(WHAT IS BEING ASKED)
The lines from the one with "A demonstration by" through the last line of the material below, copied exactly and free of pictures, make up the whole answer.
BEGIN INFORMATION
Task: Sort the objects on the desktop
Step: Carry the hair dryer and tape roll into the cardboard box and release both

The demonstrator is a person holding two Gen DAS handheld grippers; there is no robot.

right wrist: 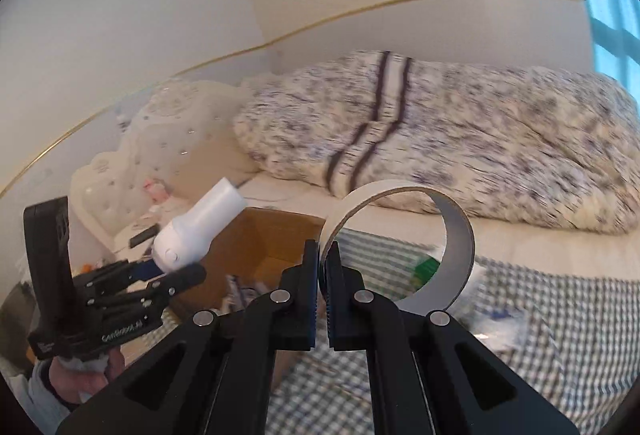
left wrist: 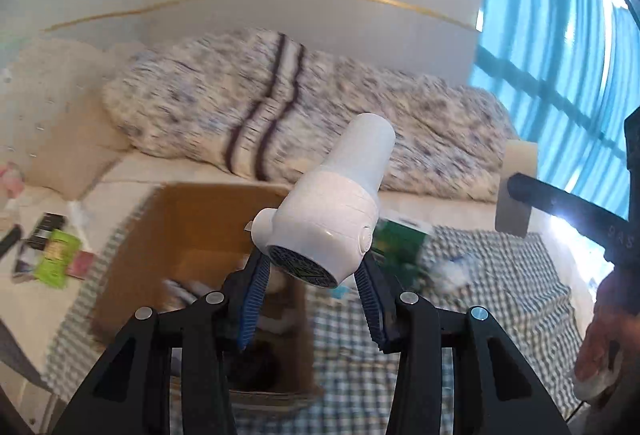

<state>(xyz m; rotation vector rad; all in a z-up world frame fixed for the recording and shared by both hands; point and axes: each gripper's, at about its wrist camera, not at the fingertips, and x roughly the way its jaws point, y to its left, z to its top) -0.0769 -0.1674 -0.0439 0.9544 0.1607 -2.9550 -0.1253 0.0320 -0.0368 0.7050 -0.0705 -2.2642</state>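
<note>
My left gripper (left wrist: 312, 267) is shut on a white hair dryer (left wrist: 332, 211), held above the open cardboard box (left wrist: 192, 231), nozzle pointing up and away. The same white hair dryer (right wrist: 196, 231) shows in the right wrist view at the left, in the left gripper (right wrist: 160, 273). My right gripper (right wrist: 324, 259) is shut on the wall of a tape roll (right wrist: 456, 235), a wide ring with a grey inside, held in the air over the checked cloth (right wrist: 560, 315). The tape roll (left wrist: 516, 187) appears at the right edge of the left wrist view, pinched by the right gripper (left wrist: 520, 191).
The cardboard box (right wrist: 264, 243) holds several blurred items. A green packet (left wrist: 400, 243) and crumpled white wrappers (left wrist: 452, 271) lie on the checked cloth (left wrist: 500, 295). Behind is a bed with a rolled quilt (left wrist: 280, 107). A side table (left wrist: 48, 255) with small packets stands left.
</note>
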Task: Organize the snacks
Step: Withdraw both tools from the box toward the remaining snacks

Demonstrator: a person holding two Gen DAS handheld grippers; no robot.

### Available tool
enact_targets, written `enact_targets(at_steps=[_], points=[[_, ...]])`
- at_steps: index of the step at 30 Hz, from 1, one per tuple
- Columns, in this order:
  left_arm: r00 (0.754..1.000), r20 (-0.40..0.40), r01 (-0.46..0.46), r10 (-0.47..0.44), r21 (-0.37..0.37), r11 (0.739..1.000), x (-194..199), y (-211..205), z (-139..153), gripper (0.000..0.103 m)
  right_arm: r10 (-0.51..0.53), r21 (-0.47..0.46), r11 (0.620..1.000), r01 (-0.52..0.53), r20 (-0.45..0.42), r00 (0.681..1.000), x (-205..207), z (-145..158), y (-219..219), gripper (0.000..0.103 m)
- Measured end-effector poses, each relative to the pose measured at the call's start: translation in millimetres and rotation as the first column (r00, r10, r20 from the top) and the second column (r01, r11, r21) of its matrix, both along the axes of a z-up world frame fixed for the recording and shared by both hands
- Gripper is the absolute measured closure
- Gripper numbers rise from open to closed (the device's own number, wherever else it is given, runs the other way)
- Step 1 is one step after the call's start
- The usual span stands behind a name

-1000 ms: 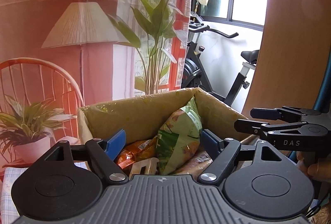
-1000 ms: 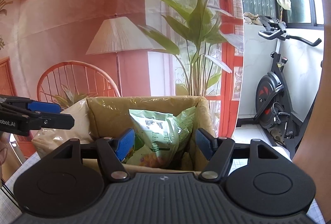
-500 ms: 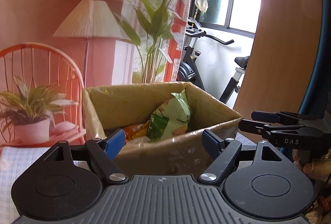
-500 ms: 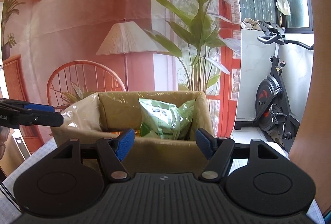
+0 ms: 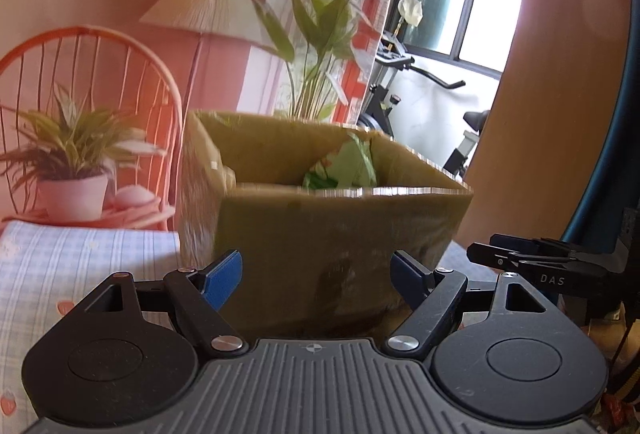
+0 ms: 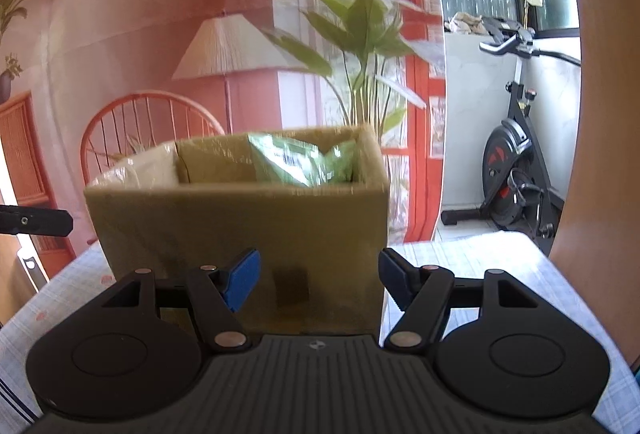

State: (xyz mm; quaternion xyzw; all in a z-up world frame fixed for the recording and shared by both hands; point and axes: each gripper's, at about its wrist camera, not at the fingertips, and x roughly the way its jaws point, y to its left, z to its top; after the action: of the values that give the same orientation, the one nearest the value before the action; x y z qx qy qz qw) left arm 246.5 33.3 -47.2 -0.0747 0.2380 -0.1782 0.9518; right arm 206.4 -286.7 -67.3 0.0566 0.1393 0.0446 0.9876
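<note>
One cardboard box (image 6: 240, 234) stands on the checked tablecloth (image 6: 472, 274) just beyond both grippers, with one green snack bag (image 6: 296, 163) at its far right corner, while the left gripper (image 5: 318, 274) and the right gripper (image 6: 318, 276), marked "DAS", are both wide and empty.

A cardboard box (image 6: 240, 230) stood on the table (image 6: 472, 266) directly ahead of the right gripper's fingers (image 6: 244, 278), with a snack bag (image 6: 296, 165) inside it toward the right. A chair (image 6: 148, 121) and plant (image 6: 360, 33) stood behind.
</note>
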Motion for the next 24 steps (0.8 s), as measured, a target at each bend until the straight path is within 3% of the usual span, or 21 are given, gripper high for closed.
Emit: enact_targets(at_steps=[10,15,24], points=[[0.998,-0.056,0.008,-0.007,0.023,1.0,-10.2,-6.7,-34.6,0.02,0.002,0.034,0.999,0.002,-0.096,0.995,0.2,-56.2,-4.6,0.034],[0.991,-0.129,0.029,-0.023,0.045,0.999,-3.9,-13.8,-59.8,0.02,-0.001,0.044,0.999,0.008,-0.154,0.988,3.1,-83.7,-8.7,0.034],[0.974,-0.227,0.038,-0.018,0.085,0.996,19.1,-25.5,-98.6,0.02,0.006,0.078,0.997,0.01,-0.204,0.979,21.4,-108.1,-9.4,0.034]])
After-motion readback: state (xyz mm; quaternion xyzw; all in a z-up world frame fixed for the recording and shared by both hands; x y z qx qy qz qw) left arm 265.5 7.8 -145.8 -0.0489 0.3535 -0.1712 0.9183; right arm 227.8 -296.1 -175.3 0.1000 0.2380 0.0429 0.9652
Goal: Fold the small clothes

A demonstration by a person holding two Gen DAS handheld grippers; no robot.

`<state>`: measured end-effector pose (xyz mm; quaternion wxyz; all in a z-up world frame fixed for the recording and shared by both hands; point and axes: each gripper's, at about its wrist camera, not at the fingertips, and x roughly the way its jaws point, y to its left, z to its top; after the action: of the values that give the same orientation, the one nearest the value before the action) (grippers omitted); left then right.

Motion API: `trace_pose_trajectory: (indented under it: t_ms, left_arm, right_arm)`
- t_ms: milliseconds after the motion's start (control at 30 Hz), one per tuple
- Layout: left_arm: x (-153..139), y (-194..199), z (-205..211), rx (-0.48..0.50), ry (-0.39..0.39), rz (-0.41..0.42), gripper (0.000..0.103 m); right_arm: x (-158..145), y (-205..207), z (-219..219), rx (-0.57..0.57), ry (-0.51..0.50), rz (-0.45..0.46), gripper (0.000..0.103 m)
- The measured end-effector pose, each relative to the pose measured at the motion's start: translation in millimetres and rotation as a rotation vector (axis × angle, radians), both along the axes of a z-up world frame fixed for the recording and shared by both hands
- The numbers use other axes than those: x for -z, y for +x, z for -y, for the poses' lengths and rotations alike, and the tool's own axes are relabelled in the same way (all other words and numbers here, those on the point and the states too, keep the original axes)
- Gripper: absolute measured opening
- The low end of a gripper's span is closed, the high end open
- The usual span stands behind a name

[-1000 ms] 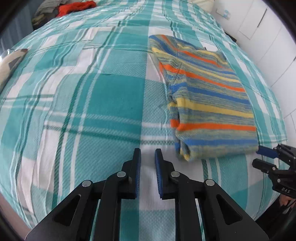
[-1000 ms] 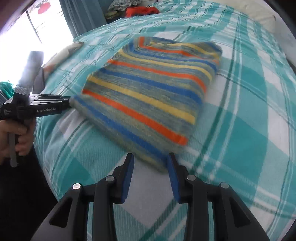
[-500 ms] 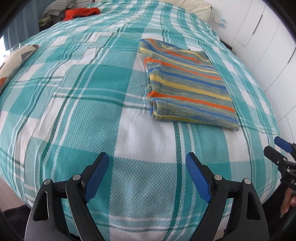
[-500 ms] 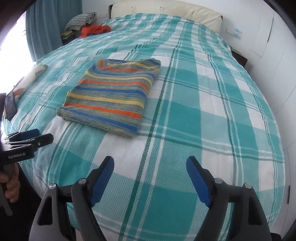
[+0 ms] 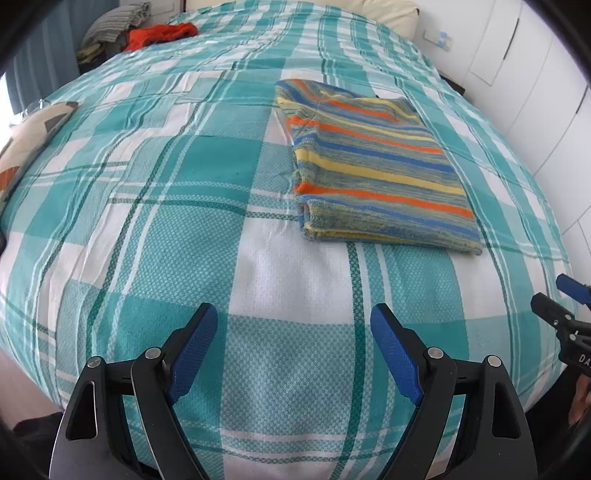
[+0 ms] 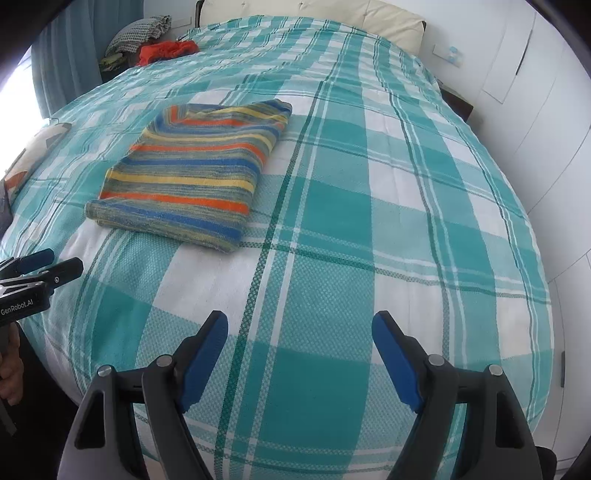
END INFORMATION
(RESULT OF THIS TASK)
A demonstration by a person holding two Gen DAS handheld grippers; no robot.

`<state>`: measured end-effector pose (xyz mm; quaternion wxyz; all in a z-up world frame fixed for the recording and shared by both hands; point and axes: each gripper's, at about its wrist camera, not at the fingertips, and x roughly the way its jaws point, y to its left, z to its top; after the action: of the values that give the same orientation, the one nearest the value before the action) (grippers omitted); left then right.

Motion API: `trace_pose_trajectory: (indented under it: t_ms, left_arm, right_arm)`
- t_ms: milliseconds after the motion's start (control at 30 Hz), one per tuple
- Layout: left_arm: x (-153..139), y (-194..199), z (-205..211), rx (-0.48..0.50), ry (-0.39..0.39), rz (-0.41..0.42), gripper (0.000..0.103 m); right_arm: x (-158..145), y (-205..207), z (-219..219), rx (-0.57..0.57), ry (-0.51..0.50), rz (-0.45..0.46), gripper (0.000..0.103 m)
- The measured end-effector pose, each relative to the pose measured at the motion's start: translation in millimetres and rotation as a rotation vector (axis × angle, radians), both along the axes of a z-up world frame fixed for the recording and shared by both hands
- The numbers use other axes than those: x for -z, y for +x, z for -y, for the poses' lengths and rotations alike, and the tool's own axes are relabelled in the same way (all other words and numbers here, those on the point and the states too, keep the original axes)
- Gripper: absolute measured opening
- The low end of a gripper's span is closed, the high end open
- The usual span stands behind a name

[-1000 ms] 
[-1000 ms] 
[-500 ms] 
[-500 ms] 
[+0 ms] 
[+0 ms] 

That wraps up the answer.